Problem requirements: Look through the data below for the string "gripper", and copy every line where it turns up.

Entries provided:
· · · ·
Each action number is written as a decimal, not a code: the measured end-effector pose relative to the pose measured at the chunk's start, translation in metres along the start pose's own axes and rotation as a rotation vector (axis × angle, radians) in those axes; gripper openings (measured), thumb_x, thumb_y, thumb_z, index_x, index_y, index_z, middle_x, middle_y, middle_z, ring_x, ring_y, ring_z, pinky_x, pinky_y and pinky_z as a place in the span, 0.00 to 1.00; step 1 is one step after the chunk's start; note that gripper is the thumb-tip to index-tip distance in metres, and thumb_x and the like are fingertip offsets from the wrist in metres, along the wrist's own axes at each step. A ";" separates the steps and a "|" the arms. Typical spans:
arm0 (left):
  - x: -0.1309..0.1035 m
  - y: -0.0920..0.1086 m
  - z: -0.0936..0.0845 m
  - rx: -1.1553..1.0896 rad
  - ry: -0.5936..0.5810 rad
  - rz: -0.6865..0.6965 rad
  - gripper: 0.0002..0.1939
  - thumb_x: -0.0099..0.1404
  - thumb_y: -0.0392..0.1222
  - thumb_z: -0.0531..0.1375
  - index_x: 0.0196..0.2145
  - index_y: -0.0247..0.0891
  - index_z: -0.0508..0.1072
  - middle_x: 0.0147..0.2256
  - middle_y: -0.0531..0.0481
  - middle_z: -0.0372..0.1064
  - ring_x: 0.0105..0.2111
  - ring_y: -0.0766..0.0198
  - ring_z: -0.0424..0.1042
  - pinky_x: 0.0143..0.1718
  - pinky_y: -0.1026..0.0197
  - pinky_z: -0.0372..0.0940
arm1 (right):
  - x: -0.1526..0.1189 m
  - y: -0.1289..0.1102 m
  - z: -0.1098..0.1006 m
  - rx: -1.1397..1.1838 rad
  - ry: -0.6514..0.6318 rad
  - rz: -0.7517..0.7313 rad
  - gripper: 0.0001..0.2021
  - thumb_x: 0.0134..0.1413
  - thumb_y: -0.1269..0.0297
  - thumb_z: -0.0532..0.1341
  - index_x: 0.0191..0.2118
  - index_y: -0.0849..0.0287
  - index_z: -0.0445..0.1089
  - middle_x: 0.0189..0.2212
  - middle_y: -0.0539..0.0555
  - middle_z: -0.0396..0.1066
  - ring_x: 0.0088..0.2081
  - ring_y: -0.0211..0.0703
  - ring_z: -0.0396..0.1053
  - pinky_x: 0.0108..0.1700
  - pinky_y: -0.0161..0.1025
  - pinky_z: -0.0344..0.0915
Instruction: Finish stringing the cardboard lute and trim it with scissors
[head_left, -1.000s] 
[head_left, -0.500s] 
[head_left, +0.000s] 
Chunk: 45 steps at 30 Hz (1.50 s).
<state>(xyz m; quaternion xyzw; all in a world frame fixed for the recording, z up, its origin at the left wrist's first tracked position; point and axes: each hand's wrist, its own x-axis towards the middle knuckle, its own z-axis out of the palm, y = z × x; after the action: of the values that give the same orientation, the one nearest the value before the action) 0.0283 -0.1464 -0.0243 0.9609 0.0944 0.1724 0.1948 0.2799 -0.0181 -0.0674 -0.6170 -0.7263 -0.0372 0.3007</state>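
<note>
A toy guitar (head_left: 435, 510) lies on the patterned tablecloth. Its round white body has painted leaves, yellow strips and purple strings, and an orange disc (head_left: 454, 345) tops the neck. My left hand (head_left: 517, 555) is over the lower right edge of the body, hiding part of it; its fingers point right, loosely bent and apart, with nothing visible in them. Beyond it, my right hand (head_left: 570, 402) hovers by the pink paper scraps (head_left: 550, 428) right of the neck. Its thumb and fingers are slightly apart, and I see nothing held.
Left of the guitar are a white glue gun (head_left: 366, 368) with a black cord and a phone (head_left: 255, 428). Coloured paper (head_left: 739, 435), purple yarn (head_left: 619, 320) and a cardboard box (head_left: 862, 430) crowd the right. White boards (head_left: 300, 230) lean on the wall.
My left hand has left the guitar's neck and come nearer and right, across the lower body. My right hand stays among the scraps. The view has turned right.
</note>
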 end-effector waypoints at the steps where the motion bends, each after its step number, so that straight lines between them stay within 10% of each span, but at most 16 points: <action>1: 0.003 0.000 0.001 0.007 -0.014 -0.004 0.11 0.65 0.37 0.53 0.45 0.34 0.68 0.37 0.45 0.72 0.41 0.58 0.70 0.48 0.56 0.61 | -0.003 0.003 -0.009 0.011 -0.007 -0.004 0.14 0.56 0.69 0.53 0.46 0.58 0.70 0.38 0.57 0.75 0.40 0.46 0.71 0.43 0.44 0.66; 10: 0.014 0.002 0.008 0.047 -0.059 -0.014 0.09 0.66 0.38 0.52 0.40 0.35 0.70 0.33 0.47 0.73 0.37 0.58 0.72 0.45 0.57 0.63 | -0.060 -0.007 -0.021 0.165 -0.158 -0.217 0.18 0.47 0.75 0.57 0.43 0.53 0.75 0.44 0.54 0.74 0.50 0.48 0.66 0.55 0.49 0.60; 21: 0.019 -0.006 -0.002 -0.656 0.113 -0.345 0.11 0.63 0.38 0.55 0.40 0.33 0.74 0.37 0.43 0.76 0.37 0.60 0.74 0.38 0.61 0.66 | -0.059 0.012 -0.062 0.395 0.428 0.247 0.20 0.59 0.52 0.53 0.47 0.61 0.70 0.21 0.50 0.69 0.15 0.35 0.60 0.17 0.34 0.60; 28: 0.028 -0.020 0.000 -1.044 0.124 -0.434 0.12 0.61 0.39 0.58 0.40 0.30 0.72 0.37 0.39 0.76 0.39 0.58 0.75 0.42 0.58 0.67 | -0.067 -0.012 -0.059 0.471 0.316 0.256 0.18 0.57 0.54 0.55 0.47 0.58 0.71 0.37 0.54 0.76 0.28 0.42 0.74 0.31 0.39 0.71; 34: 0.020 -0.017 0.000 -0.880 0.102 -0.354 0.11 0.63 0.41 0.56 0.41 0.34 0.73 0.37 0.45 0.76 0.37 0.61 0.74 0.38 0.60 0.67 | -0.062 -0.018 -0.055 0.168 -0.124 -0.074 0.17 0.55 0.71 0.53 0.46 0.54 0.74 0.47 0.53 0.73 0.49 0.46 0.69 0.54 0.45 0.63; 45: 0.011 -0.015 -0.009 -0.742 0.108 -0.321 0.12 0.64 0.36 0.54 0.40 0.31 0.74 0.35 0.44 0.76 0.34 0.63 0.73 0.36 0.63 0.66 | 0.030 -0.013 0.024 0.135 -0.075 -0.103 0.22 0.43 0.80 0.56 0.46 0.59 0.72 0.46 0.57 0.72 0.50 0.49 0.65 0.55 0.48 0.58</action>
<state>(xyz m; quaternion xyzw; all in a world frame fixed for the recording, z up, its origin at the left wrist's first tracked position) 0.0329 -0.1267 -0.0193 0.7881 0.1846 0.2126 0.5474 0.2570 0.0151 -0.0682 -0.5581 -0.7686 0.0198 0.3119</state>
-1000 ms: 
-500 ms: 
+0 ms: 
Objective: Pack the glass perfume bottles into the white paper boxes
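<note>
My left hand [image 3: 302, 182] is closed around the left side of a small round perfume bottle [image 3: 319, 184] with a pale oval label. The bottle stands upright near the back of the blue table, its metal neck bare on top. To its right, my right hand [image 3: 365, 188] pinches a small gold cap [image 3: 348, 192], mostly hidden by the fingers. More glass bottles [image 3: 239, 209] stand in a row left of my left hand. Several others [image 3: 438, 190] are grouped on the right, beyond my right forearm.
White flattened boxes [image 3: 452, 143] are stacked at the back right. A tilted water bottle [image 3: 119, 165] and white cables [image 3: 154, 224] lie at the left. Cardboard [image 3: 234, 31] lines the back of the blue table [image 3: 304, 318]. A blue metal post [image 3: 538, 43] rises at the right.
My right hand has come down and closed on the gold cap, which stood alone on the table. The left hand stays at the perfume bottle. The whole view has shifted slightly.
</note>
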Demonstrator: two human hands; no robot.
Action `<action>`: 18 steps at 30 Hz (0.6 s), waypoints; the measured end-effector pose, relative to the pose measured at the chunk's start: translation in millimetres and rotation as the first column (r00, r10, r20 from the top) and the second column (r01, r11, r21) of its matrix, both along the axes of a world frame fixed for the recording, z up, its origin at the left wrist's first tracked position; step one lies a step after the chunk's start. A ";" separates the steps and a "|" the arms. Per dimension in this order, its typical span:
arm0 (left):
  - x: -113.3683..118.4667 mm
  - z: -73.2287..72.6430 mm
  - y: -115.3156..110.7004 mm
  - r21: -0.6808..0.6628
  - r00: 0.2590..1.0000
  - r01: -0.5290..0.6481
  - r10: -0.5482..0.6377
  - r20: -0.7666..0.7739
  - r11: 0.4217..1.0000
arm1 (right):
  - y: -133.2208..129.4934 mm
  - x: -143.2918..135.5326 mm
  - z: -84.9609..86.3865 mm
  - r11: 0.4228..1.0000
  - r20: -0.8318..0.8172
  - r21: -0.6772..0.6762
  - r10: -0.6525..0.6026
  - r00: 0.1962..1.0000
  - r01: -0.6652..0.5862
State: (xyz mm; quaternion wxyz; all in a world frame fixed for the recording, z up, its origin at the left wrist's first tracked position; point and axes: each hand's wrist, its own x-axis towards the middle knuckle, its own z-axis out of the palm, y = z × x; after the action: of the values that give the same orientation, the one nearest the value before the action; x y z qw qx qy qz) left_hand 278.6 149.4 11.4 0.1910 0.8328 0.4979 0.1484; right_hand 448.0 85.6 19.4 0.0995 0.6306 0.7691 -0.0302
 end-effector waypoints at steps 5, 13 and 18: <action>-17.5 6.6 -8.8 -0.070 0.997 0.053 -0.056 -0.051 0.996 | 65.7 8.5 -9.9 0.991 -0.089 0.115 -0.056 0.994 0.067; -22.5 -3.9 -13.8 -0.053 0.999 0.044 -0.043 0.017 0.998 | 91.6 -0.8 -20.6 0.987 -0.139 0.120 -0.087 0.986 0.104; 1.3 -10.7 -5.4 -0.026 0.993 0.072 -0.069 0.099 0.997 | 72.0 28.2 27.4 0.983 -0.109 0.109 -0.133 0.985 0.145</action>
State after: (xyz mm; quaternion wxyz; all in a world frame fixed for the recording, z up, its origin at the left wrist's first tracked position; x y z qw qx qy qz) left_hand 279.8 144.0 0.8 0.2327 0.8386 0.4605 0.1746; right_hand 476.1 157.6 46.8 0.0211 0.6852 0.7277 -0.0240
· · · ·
Written solution:
Each action number is written as a decimal, not a code: the measured end-effector pose relative to the pose measured at the chunk's start, translation in metres along the start pose's own axes and rotation as a rotation vector (axis × angle, radians) in those axes; gripper openings (measured), thumb_x, thumb_y, thumb_z, index_x, index_y, index_z, middle_x, middle_y, middle_z, ring_x, ring_y, ring_z, pinky_x, pinky_y and pinky_z as a place in the span, 0.00 to 1.00; step 1 is one step after the chunk's start; note that gripper is the thumb-tip to index-tip distance in metres, and thumb_x and the like are fingertip offsets from the wrist in metres, along the wrist's own axes at each step. A ";" separates the steps and a "|" the arms. Typical spans:
  - gripper: 0.0002..0.1939
  - gripper: 0.0001..0.2021

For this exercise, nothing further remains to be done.